4 It is given that the equation \(x ^ { 4 } - 2 x - 1 = 0\) has only one positive root, \(\alpha\), and \(1.3 < \alpha < 1.5\).

1. \includegraphics[max width=\textwidth, alt={}, center]{72a1330a-c6dc-4f3a-9b0e-333b099f4509-2_433_424_1119_817} The diagram shows a sketch of \(y = x\) and \(y = \sqrt [ 4 ] { 2 x + 1 }\) for \(x \geqslant 0\). Use the iteration \(x _ { n + 1 } = \sqrt [ 4 ] { 2 x _ { n } + 1 }\) with \(x _ { 1 } = 1.35\) to find \(x _ { 2 }\) and \(x _ { 3 }\), correct to 4 decimal places. On the copy of the diagram show how the iteration converges to \(\alpha\).
2. For the same equation, the iteration \(x _ { n + 1 } = \frac { 1 } { 2 } \left( x _ { n } ^ { 4 } - 1 \right)\) with \(x _ { 1 } = 1.35\) gives \(x _ { 2 } = 1.1608\) and \(x _ { 3 } = 0.4077\), correct to 4 decimal places. Draw a sketch of \(y = x\) and \(y = \frac { 1 } { 2 } \left( x ^ { 4 } - 1 \right)\) for \(x \geqslant 0\), and show how this iteration does not converge to \(\alpha\).
3. Find the positive root of the equation \(x ^ { 4 } - 2 x - 1 = 0\) by using the Newton-Raphson method with \(x _ { 1 } = 1.35\), giving the root correct to 4 decimal places.

9 The cubic polynomial \(x ^ { 3 } + a x ^ { 2 } + b x + c\), where \(a , b\) and \(c\) are real, is denoted by \(\mathrm { p } ( x )\).

1. Give a reason why the equation \(\mathrm { p } ( x ) = 0\) has at least one real root.
2. Suppose that the curve with equation \(y = \mathrm { p } ( x )\) has a local minimum point and a local maximum point with \(y\)-coordinates \(y _ { \text {min } }\) and \(y _ { \text {max } }\) respectively.
   1. Prove that if \(y _ { \text {min } } y _ { \text {max } } < 0\), then the equation \(\mathrm { p } ( x ) = 0\) has three real roots.
   2. Comment on the number of distinct real roots of the equation \(\mathrm { p } ( x ) = 0\) in the case \(y _ { \text {min } } y _ { \text {max } } = 0\).
   3. Suppose instead that the equation \(\mathrm { p } ( x ) = 0\) has only one real root for all values of \(c\).
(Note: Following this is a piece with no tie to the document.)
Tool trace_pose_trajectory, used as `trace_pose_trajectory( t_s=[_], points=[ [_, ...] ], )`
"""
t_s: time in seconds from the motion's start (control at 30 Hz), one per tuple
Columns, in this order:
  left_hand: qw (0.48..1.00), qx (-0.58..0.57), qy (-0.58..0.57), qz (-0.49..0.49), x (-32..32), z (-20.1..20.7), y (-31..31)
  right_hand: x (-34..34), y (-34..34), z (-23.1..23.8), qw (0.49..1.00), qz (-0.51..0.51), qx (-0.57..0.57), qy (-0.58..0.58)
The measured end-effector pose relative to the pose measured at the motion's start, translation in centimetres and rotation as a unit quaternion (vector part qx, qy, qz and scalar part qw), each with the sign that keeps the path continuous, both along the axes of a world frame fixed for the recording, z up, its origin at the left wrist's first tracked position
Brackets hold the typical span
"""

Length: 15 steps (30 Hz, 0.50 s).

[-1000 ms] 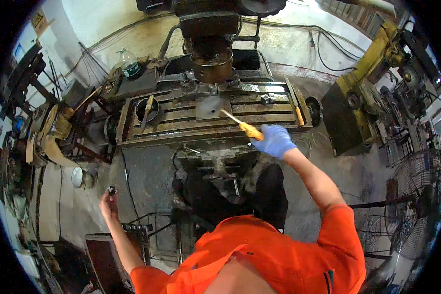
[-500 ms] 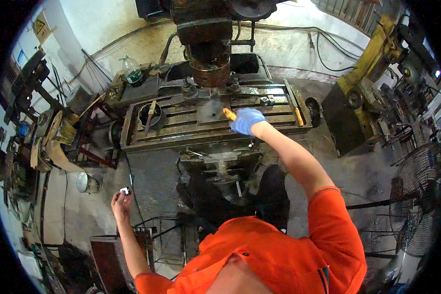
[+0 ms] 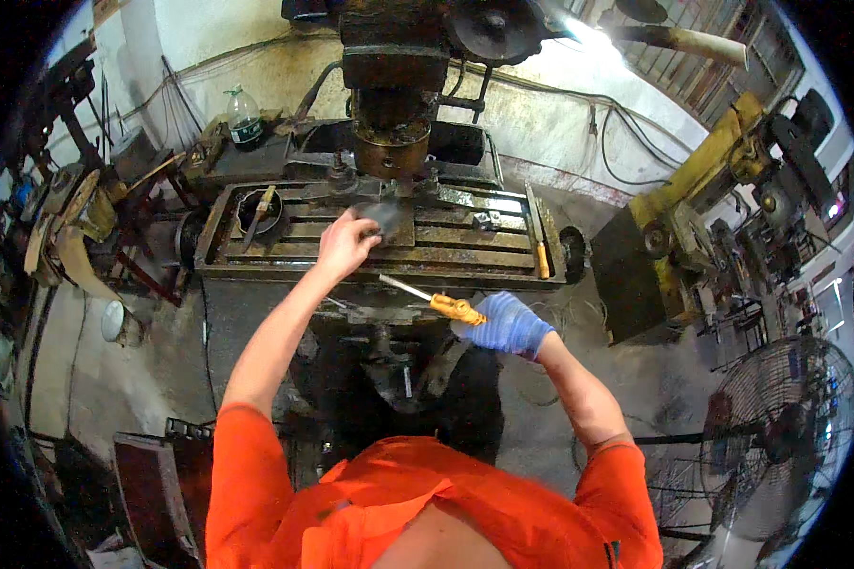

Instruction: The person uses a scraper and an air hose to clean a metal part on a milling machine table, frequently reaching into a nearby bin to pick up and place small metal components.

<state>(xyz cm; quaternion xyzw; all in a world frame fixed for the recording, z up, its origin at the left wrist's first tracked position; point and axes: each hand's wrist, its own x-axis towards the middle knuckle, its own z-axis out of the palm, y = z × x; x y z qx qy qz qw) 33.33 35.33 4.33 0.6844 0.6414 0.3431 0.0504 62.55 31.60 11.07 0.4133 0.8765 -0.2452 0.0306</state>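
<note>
One bare left hand and one gloved right hand at the slotted worktop

Far to the left, a pale metal can sat on the floor. A clear bottle stood behind the worktop's left end, and on that end rested a dark bowl with a yellowish-handled tool leaning in it. Next I saw the left hand stretched over the worktop, its fingers bunched beside a flat grey plate; I could not tell whether the fingertips pinched anything. A cylindrical machine head hung above and behind the plate. Nearer the person, the right hand, in its blue glove, was closed around a yellow blow-gun-like tool, whose slim metal tip pointed left, near the worktop's front edge. Beyond it on the worktop lay a small metal block, then a long tool with a yellow handle near the right end. A big round fan stood farthest right.
</note>
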Motion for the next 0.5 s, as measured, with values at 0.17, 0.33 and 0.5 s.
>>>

Prove that \(a ^ { 2 } \leqslant 3 b\).
   4. The iterative scheme $$x _ { n + 1 } = \frac { 2 x _ { n } ^ { 3 } + 1 } { 3 x _ { n } ^ { 2 } + 1 } , \quad x _ { 0 } = 0$$ converges to a root of the cubic equation \(\mathrm { p } ( x ) = 0\).
      (a) Find \(\mathrm { p } ( x )\).
      (b) Find the limit of the iteration, correct to 4 decimal places.
   5. Determine the rate of convergence of the iterative scheme.